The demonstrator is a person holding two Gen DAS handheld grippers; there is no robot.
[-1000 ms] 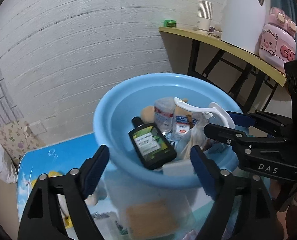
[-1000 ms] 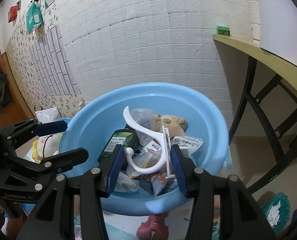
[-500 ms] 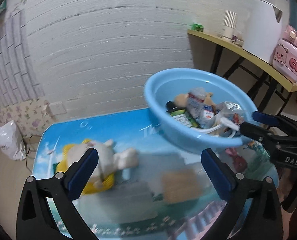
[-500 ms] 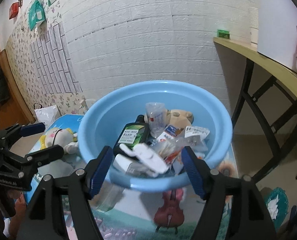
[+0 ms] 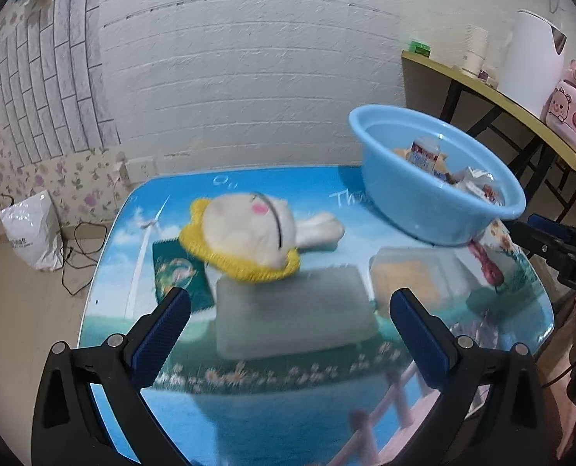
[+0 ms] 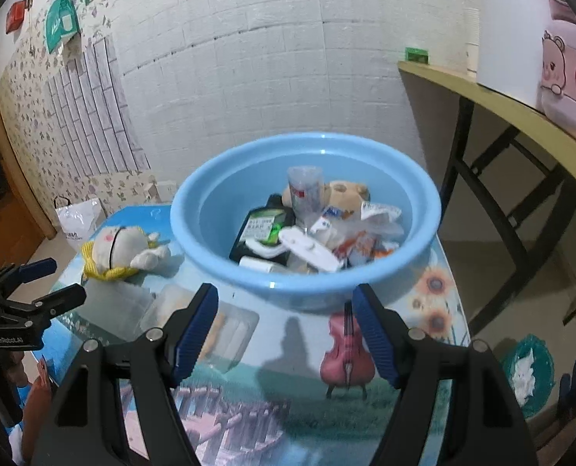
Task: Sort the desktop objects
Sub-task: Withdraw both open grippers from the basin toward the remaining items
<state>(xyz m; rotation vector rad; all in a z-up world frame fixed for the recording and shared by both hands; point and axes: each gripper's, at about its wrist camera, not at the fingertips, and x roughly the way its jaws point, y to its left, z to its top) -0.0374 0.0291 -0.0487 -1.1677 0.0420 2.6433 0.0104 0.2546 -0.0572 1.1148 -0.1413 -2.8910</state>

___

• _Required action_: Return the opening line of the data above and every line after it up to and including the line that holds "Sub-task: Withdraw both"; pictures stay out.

• _Written response_:
The demonstrator is a person holding two Gen DAS handheld grippers; there is no robot.
[-1000 ms] 
[-1000 ms] 
[-500 ms] 
[-500 ms] 
[+0 ms] 
[+0 ms] 
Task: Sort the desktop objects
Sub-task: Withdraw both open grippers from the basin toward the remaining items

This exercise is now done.